Results and Discussion
- Preliminary (Nonparametric?) Results: An image is worth 1,000 words. If you can somehow plot the relationship of interest in a two-way scatter with a regression line fit through it, or using kernel density estimates for treatment and comparison, it helps people see for themselves that there is a difference in outcomes in response to your variable of interest.
- Core (Parametric) Results: This is your core test of your main testable prediction. Here, there is no need to go into a discussion of the sign of each significant control variable, unless such a discussion is somehow germane to your core testable prediction.
- Robustness Checks: Those are as important as your core results. Do not neglect them. Slice and dice the data in as many ways as possible, sticking many of these results in an appendix, to show that the main testable predictions is supported by the data and that you haven’t cherry-picked your results. If you use an IV, this is where you’d entertain potential violations of the exclusion restrictions, and test for them one by one. Or maybe you can test for the mechanisms through which your variable of interest affects your outcome of interest.
- Extensions: This is where I might explore treatment heterogeneity, or split my sample between men and women, rural and urban, or by industry.
- Limitations: No empirical result is perfect. How is internal validity limited? How is external validity limited? What are your results not saying, i.e., what mistakes might people make in interpreting them?
There it is. It does not get much more complicated than that, and the above skeleton is the right structure for the papers that I write about 90 percent of the time. Note:
- No separate “literature review” section. In a thesis, you would definitely want a literature review between the introduction and the theoretical framework. But in a paper to be submitted to a journal, your literature review should be a one-paragraph affair in your introduction explaining how your work relates to the closest five to seven studies on the topic.

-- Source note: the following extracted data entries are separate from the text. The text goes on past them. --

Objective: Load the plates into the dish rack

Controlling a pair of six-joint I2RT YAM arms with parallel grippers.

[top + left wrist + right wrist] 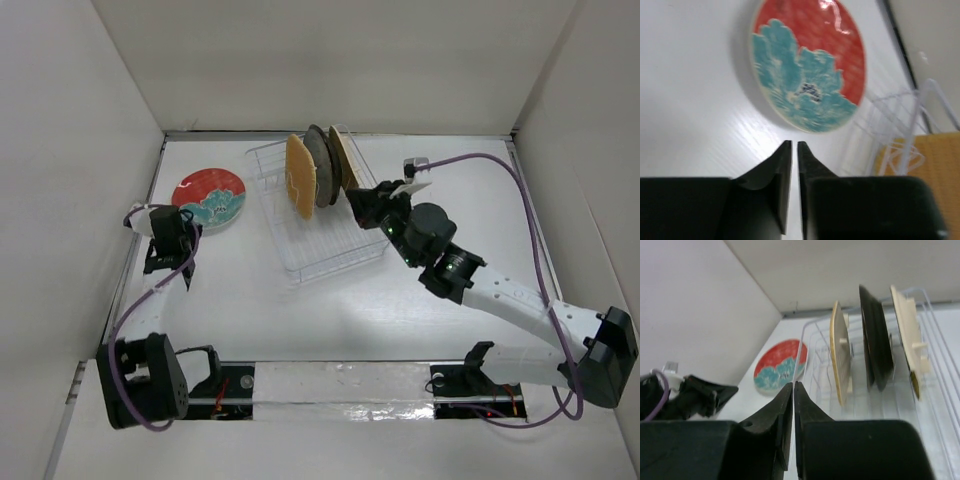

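Note:
The clear dish rack [330, 245] stands mid-table. Three plates stand on edge in it: an orange-yellow one [300, 177], a dark one [322, 166] and a pale cream-yellow one [345, 158]. The right wrist view shows the same three: orange-yellow [840, 352], dark [875, 340], cream [907, 330]. The red plate with teal pattern [208, 198] lies flat left of the rack. My left gripper [183, 222] is shut and empty just short of it [807, 65]. My right gripper [353, 200] is shut at the rack's right side. No other plate is in view.
White walls close in the table on the left, back and right. The rack's wire rim [905, 115] and the orange-yellow plate [935, 160] show right of my left gripper. A thin rack wire [801, 357] lines up with my right jaws' gap.

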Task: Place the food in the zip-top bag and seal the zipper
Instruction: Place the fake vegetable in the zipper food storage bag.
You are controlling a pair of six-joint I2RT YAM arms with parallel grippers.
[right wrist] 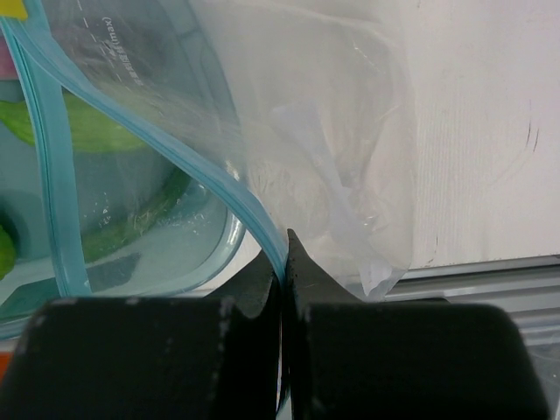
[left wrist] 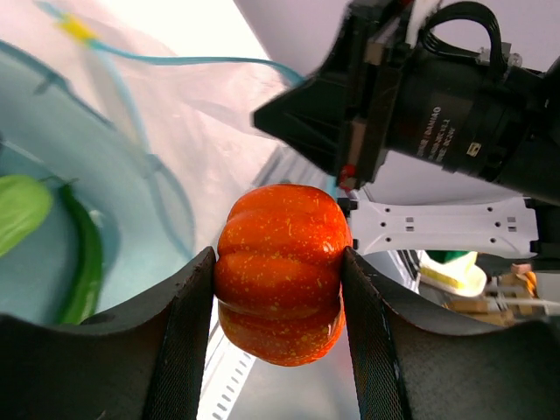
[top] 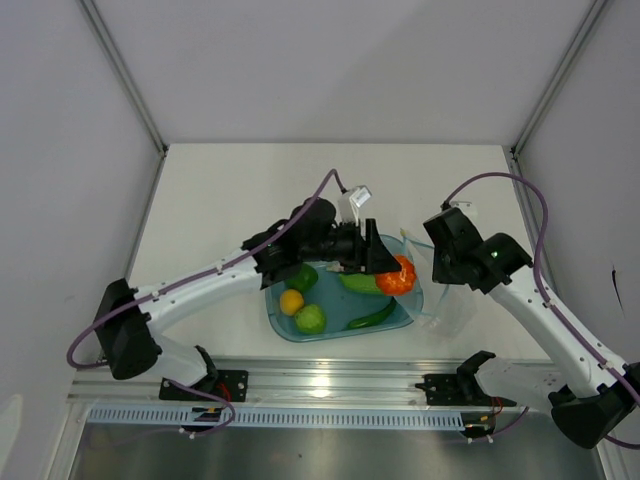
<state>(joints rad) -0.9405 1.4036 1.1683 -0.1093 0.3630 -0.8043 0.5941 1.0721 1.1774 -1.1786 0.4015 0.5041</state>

- You might want to have a section titled “Background” between the introduction and the theoretical framework. This is especially so when you study a legislative change, a new policy whose details are important or, in an IO paper, the features of the market you are studying. This can either be a substitute for or a complement to the theoretical framework.
- You might not need a theoretical framework. Some questions are old (e.g., the effects of land rights on agricultural productivity) and the theory behind them is well documented and does not need to be restated.
- The order between the “Empirical Framework” and “Data and Descriptive Statistics” sections can sometimes be switched. Go with what is logical here.
- You might have noticed that I list “limitations” both under “Results and Discussion” and in my conclusion formula. I really think limitations should be emphasized that way. This is especially true if your work has any policy relevance; you don’t want anyone to interpret your results in ways they should not be interpreted.